_Data records_:
☆ ☆ ☆ ☆ ☆ ☆ ☆

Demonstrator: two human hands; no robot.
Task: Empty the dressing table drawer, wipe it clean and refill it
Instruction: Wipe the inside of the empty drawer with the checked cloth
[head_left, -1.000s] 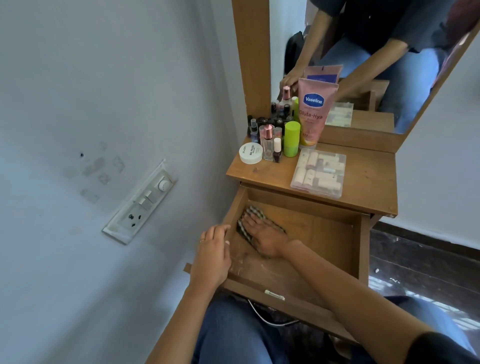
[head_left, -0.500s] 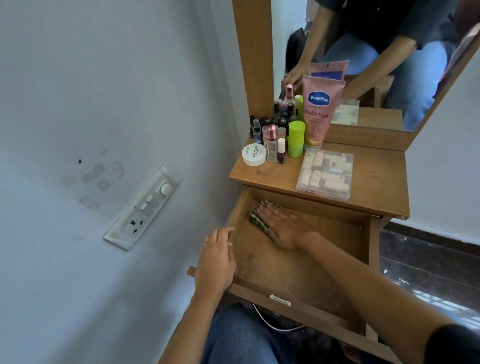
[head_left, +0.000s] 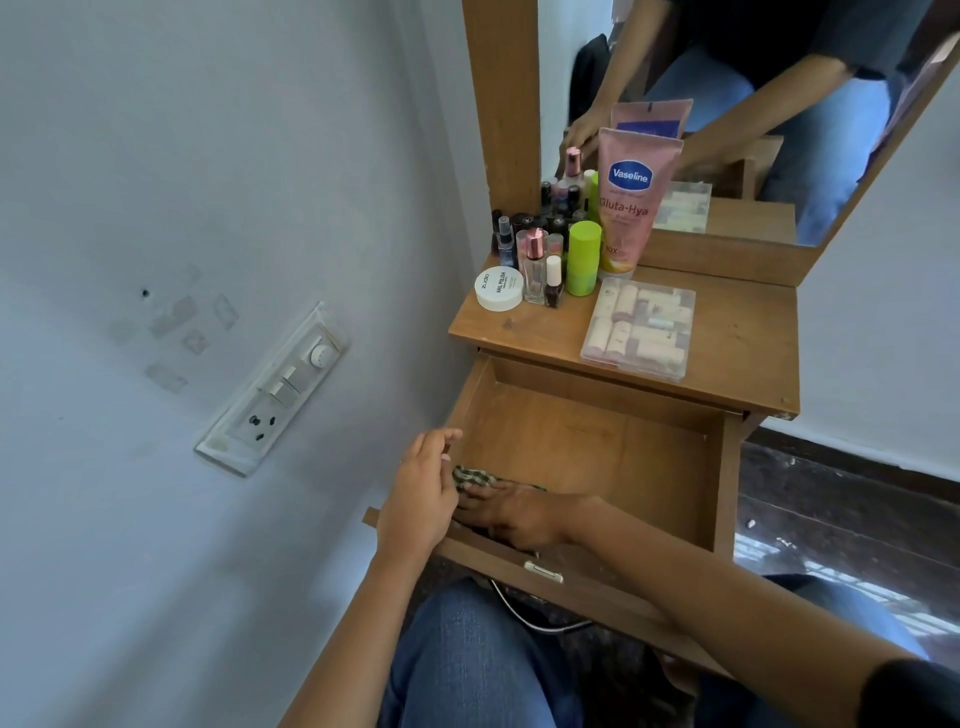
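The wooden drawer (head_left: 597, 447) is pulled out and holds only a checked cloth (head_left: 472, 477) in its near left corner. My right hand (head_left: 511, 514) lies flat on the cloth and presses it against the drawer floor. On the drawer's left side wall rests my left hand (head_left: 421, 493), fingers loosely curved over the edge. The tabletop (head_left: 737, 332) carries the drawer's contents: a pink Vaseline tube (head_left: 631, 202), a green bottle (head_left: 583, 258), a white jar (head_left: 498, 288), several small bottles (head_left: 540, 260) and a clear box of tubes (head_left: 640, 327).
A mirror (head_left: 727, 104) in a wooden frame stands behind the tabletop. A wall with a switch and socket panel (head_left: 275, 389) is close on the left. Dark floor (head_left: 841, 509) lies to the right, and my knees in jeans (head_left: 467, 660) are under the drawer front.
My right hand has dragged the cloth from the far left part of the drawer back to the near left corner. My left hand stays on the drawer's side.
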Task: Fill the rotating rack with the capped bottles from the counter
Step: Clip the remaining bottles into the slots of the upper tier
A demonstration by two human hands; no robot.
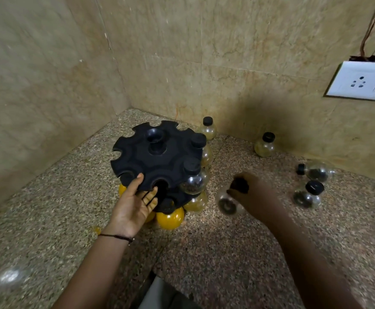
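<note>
A home kitchen corner: speckled granite counter (pixel 215 253), beige marble-tiled walls (pixel 237 52), white wall socket (pixel 360 82).

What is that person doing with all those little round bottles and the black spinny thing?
A person is loading a black rotating rack with small capped bottles. The left hand touches the rack's rim. The right hand holds a clear bottle by its black cap, just beside the rack. Some slots are filled and some are empty. More loose bottles wait on the counter.
</note>
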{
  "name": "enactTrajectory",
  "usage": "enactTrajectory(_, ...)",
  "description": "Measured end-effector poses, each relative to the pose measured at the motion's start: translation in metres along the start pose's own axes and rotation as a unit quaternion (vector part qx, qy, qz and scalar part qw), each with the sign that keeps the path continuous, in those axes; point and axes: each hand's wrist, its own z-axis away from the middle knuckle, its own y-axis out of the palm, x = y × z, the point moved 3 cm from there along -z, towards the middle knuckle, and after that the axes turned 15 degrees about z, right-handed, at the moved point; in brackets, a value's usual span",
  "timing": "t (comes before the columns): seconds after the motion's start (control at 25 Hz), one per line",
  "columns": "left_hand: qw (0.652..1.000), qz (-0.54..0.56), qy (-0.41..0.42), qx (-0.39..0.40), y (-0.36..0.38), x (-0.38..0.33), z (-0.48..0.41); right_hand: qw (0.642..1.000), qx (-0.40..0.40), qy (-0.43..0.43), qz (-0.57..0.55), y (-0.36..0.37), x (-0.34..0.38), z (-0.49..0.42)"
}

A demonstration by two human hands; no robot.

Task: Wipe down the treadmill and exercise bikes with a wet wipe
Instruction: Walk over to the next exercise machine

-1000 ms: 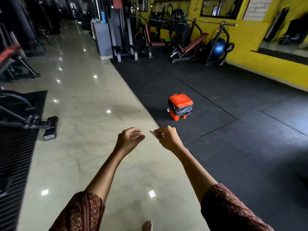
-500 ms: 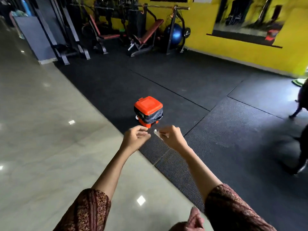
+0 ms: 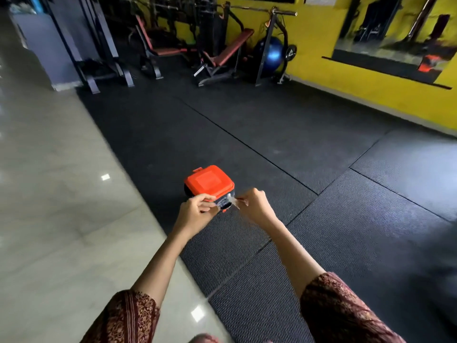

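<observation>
So the wipe [image 3: 232, 201] is just one small pale scrap, held up at arm's length between both hands, right in front of the bin. Its long axis runs pretty much left to right, with the right end tipped a bit lower. It's blurry, so honestly can't tell if it's folded or spread.

Left hand [image 3: 195, 211] has its fingers curled in and pinches the left end with thumb and fingertips. Right hand [image 3: 256, 204] does the same on the right end, fingers bunched tight.

Behind them there's one bin with an orange lid [image 3: 209, 180], lid closed, standing on the black rubber mat [image 3: 284, 149], near its edge with the shiny tile floor [image 3: 49, 194]. Farther back: two red-padded benches [image 3: 231, 44] and one blue exercise ball [image 3: 272, 54] by the yellow wall [image 3: 319, 60].
</observation>
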Motion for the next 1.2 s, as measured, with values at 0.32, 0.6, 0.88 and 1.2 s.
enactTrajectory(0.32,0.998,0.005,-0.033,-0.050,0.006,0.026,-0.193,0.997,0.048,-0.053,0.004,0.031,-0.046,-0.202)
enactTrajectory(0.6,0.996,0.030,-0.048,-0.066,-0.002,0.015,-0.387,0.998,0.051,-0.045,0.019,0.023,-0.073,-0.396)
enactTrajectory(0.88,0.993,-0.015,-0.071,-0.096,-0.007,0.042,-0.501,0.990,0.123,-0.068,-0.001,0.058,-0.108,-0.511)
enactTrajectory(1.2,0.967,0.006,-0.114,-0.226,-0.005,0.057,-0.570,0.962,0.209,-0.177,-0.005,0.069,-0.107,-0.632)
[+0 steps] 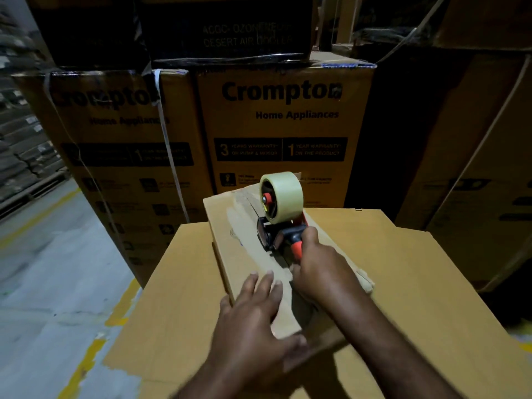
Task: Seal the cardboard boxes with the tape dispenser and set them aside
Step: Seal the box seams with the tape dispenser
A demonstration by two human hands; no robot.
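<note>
left hand (253,315) flat on small box (239,226) | right hand (319,266) grips tape dispenser (280,214)

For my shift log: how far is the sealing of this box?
Done: glossy tape shows at the far end of the small cardboard box. In hand: right hand grips the tape dispenser mid-lid; left hand presses the box. Left: apparently the near stretch, then setting aside.

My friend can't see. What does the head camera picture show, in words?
A person's right hand grips a red-handled tape dispenser on a small cardboard box, while the left hand presses flat on it. It sits on a bigger carton, with Crompton cartons stacked behind.
</note>
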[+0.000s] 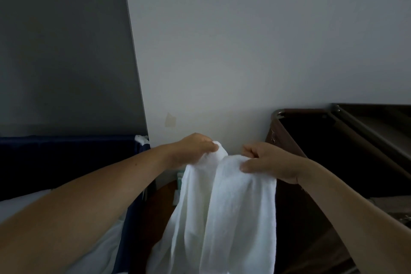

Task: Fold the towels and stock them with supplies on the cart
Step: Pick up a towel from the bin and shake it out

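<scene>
A dark brown cart (287,140) stands against a pale wall (222,51); at left, white linen (22,204) lies in a navy fabric bin (66,158).

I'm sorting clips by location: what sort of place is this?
Probably a hotel housekeeping area, not certain: the left hand and right hand hold up a white towel, a brown cart stands on the right, and a navy fabric bin with white linen stands on the left.

Dim light, pale wall (244,40), grey panel (62,51) at left, navy fabric frame (66,162) below, perhaps a cot
</scene>
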`<state>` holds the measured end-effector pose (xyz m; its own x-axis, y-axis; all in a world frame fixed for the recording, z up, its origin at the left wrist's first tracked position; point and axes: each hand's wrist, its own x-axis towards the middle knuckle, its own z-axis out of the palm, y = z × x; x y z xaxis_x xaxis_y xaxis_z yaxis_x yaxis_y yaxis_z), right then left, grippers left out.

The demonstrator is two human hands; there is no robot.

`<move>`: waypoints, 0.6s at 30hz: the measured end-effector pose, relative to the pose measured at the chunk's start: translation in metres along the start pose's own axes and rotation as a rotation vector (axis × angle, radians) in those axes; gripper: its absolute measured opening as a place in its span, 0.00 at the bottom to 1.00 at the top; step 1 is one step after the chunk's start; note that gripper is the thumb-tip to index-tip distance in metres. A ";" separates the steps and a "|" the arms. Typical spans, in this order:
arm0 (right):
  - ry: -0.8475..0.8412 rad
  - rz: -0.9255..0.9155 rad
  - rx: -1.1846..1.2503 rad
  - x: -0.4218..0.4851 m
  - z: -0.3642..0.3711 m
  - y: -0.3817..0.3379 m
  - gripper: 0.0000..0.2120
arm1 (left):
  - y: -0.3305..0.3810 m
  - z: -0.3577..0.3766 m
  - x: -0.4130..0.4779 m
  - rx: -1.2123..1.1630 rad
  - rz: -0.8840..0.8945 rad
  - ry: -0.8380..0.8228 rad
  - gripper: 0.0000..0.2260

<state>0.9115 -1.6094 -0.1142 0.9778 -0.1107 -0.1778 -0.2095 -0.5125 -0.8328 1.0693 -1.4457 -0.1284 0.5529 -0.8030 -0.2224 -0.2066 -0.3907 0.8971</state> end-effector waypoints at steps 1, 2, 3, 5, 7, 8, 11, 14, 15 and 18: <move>0.045 -0.023 0.016 0.001 -0.001 0.000 0.12 | -0.001 0.000 0.000 -0.056 -0.020 -0.012 0.07; 0.096 -0.052 0.015 0.002 -0.002 0.001 0.13 | -0.002 0.000 0.001 -0.106 -0.040 -0.011 0.08; 0.146 -0.088 -0.003 0.003 -0.002 0.002 0.14 | -0.003 -0.001 0.002 -0.156 -0.059 -0.008 0.11; 0.223 -0.160 -0.053 0.004 -0.002 0.003 0.17 | -0.004 -0.003 0.002 -0.236 -0.107 -0.033 0.14; 0.328 -0.230 -0.060 0.005 0.000 0.002 0.19 | -0.003 -0.006 0.000 -0.248 -0.156 -0.077 0.08; 0.411 -0.275 -0.021 0.005 0.000 0.000 0.19 | -0.003 -0.007 -0.003 -0.245 -0.178 -0.093 0.07; 0.689 -0.422 0.075 0.004 -0.003 -0.008 0.14 | -0.005 -0.007 -0.007 -0.240 -0.245 -0.121 0.15; 0.775 -0.465 -0.021 0.010 0.003 -0.002 0.19 | 0.000 -0.003 -0.009 -0.357 -0.228 -0.150 0.15; 0.724 -0.449 -0.044 0.011 0.008 0.002 0.22 | 0.005 -0.001 -0.010 -0.431 -0.209 -0.135 0.14; 0.555 -0.441 -0.205 0.016 0.023 0.018 0.25 | 0.013 -0.003 -0.009 -0.535 -0.171 -0.227 0.23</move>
<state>0.9233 -1.6005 -0.1438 0.8383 -0.2440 0.4876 0.1540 -0.7519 -0.6411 1.0639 -1.4424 -0.1131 0.3439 -0.8478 -0.4036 0.3372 -0.2897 0.8958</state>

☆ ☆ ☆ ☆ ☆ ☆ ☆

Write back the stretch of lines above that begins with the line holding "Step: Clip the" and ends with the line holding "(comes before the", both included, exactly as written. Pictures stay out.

_EXERCISE RESPONSE_:
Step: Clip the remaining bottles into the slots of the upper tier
A demonstration by two human hands; no robot.
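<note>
A home kitchen corner: speckled granite counter (pixel 215 253), beige marble-tiled walls (pixel 237 52), white wall socket (pixel 360 82).

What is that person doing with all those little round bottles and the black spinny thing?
A person is loading a black rotating rack with small capped bottles. The left hand touches the rack's rim. The right hand holds a clear bottle by its black cap, just beside the rack. Some slots are filled and some are empty. More loose bottles wait on the counter.
</note>
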{
  "name": "enactTrajectory",
  "usage": "enactTrajectory(_, ...)",
  "description": "Measured end-effector poses, each relative to the pose measured at the motion's start: translation in metres along the start pose's own axes and rotation as a unit quaternion (vector part qx, qy, qz and scalar part qw), each with the sign that keeps the path continuous, in those axes; point and axes: each hand's wrist, its own z-axis away from the middle knuckle, its own y-axis out of the palm, x = y × z, the point moved 3 cm from there along -z, towards the middle knuckle, and after that the axes turned 15 degrees about z, right-handed, at the moved point; in brackets, a value's usual span",
  "timing": "t (comes before the columns): seconds after the motion's start (control at 25 Hz), one per line",

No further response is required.